- _ACTIVITY_: There is material below. Print exactly the lines starting at the line with "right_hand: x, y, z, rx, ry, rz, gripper" and ending at the line with "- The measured", ends included, and no others.

- _EXERCISE DATA_:
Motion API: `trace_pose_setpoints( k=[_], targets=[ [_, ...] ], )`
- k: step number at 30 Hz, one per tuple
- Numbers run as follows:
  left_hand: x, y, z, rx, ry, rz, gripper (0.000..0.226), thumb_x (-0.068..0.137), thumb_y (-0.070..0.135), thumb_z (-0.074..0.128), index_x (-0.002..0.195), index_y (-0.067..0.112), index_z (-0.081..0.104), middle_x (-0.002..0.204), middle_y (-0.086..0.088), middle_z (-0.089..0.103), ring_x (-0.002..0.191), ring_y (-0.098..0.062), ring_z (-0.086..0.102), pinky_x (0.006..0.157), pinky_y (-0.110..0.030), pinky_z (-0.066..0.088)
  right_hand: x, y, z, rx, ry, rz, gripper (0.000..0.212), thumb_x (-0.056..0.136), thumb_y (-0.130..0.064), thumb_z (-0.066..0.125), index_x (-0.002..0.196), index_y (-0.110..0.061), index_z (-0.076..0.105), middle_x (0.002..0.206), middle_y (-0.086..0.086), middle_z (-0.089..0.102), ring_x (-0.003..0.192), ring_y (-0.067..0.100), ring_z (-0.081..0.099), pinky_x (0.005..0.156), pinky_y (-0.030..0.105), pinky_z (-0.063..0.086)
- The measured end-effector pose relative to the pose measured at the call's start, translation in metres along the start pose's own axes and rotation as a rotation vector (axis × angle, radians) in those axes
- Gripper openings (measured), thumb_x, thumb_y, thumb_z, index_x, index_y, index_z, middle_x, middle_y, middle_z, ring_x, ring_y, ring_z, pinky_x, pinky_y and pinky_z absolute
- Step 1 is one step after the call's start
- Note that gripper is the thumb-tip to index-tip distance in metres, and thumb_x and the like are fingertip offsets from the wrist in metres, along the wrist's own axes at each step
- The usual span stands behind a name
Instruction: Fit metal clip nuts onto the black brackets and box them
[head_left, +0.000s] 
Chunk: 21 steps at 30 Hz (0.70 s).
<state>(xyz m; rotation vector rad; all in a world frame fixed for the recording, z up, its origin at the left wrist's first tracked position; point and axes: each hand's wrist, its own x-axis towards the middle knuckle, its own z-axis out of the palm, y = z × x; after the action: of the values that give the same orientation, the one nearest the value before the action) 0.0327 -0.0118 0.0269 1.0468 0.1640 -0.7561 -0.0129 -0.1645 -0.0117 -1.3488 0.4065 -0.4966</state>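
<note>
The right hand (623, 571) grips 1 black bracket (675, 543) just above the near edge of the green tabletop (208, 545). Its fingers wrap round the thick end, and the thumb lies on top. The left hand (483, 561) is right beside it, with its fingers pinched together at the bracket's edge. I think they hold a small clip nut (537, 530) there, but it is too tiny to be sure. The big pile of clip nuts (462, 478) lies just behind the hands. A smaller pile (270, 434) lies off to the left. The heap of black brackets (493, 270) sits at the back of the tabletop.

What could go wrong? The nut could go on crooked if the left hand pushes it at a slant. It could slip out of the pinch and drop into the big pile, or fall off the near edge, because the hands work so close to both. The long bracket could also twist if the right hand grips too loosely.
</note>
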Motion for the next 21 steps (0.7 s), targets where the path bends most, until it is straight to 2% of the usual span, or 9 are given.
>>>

- _ANSWER AREA_:
  right_hand: x, y, z, rx, ry, rz, gripper (0.000..0.212), thumb_x (-0.056..0.136), thumb_y (-0.130..0.064), thumb_z (-0.066..0.125), index_x (-0.002..0.196), index_y (-0.110..0.061), index_z (-0.076..0.105), middle_x (0.002..0.206), middle_y (-0.086..0.086), middle_z (-0.089..0.102), ring_x (-0.003..0.192), ring_y (-0.067..0.100), ring_z (-0.081..0.099), pinky_x (0.005..0.156), pinky_y (-0.030..0.105), pinky_z (-0.063..0.086)
- The measured end-effector pose relative to the pose measured at the call's start, translation in metres along the start pose's own axes and rotation as a rotation vector (axis × angle, radians) in those axes

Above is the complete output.